The father allegedly didn’t answer the door when two officers paid a visit to his home. When he eventually reached Principal Merz over the phone, he stated that he didn’t want his son to have homework and began to “question Principal Merz about his job” while cursing at him. He warned Sizemore about his language, and ended the call.
On 1 March, Sizemore resumed calling Kramer Elementary School and left a voicemail for the principal. “I hoped that you [Merz] put on your big boy britches on today and have a conversation like a big boy,” he said in a voicemail, according to the report.
He then began calling the Oxford Police Department station in an attempt to reach the chief, and was transferred to the chief’s voicemail.
Sizemore was arrested outside his home and charged with two counts of telecommunications harassment, a first-degree misdemeanor, and one count of menacing, a fourth-degree misdemeanor.
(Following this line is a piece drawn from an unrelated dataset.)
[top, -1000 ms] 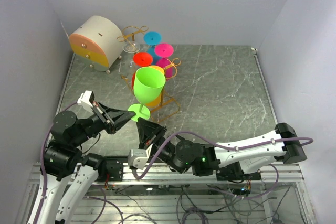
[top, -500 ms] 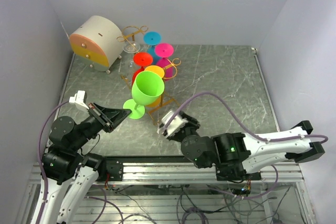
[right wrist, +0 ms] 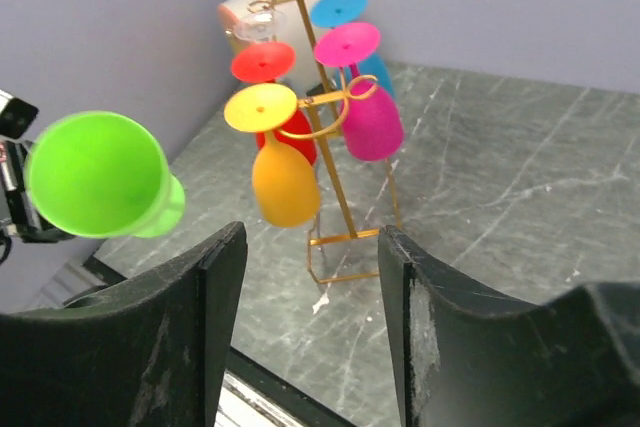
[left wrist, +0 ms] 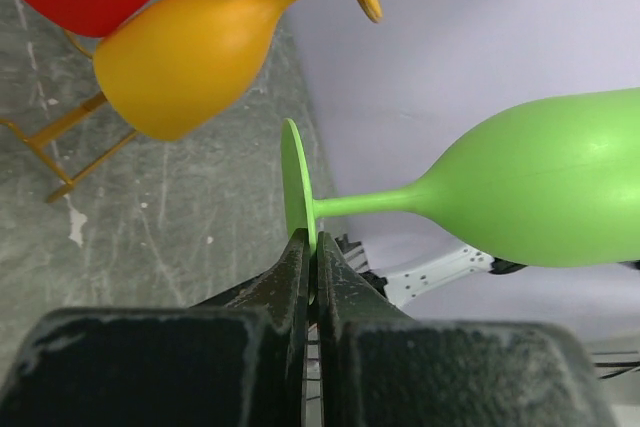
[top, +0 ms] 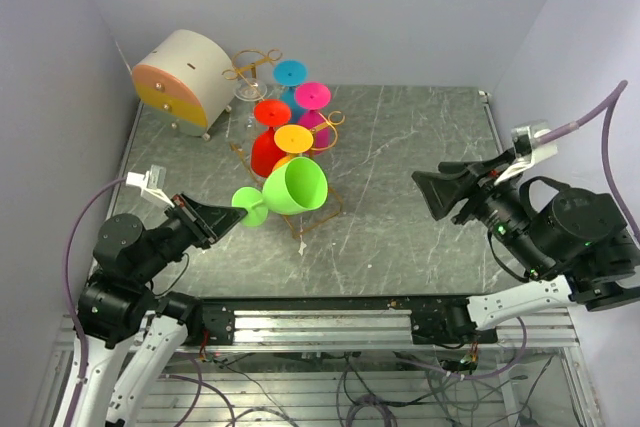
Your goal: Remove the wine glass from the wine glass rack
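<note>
The left pincer (left wrist: 312,265) is clamping the foot of the green glass (top: 295,185), holding it tilted in the air, off the rails, near the rack (right wrist: 345,209). The right pincer (top: 435,192), jaws apart, is hovering empty over the worktop's (top: 400,147) right side.

Dark grey marbled surface (top: 420,167), white-veined. Plain pale lilac walls (top: 380,7) closed it in behind and on both sides. Aluminium rail (top: 330,325) ran along its near edge. Round white-and-orange drawer box (top: 185,72) sat at its far left corner. Light was even, soft.
</note>
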Robot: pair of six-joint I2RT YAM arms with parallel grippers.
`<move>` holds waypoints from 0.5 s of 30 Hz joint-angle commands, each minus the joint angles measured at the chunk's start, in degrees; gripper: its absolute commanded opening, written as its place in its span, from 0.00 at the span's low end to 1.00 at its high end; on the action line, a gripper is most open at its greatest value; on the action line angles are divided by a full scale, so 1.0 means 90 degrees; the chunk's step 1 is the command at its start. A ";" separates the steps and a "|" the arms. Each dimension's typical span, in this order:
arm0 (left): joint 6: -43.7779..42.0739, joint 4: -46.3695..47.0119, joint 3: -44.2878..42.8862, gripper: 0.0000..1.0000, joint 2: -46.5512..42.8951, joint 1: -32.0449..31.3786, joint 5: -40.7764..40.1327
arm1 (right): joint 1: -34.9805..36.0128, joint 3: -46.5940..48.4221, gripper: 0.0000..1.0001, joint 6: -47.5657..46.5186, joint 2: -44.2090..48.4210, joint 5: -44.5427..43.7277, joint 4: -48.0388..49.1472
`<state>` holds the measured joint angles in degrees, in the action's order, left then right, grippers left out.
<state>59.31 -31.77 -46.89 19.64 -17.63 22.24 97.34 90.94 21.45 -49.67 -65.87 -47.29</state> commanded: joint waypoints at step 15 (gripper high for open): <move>-0.1466 -0.0216 -0.0506 0.07 0.0027 0.0005 0.0255 | 0.1942 0.1588 0.66 0.0142 -0.1781 0.1353 -0.0823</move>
<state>47.33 -37.01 -52.16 21.06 -17.63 22.28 97.34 102.56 22.09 -65.34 -55.16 -52.73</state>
Speaking to Today, Detective Sergeant Adam Price of the Oxford Police Department said that if he’s found guilty, Sizemore faces a maximum $1,000 fine and up to six months in jail for each count of telecommunications harassment; for the menacing charge, Sizemore faces a $250 fine and up to 30 days in jail.
“It was disruptive,” Price told the outlet. “This is a K-5 school so there is not an abnormal amount of homework.”
Meanwhile, Sizemore clarified in a voicemail to Today that “most” of the accusations weren’t true. “I’m a single dad of a boy and a girl and I’m just trying to do the best I can and that’s all I can do,” he said. “People make mistakes.”
A spokesperson for the Talawanda School District in Oxford added that it has no additional information beyond what has been stated in the police report. “I will share that we have received similar calls and messages to those received by the Oxford Police Department, to both our superintendent and the principal at Kramer Elementary,” they told the outlet.
Sizemore’s court date is scheduled for 28 March.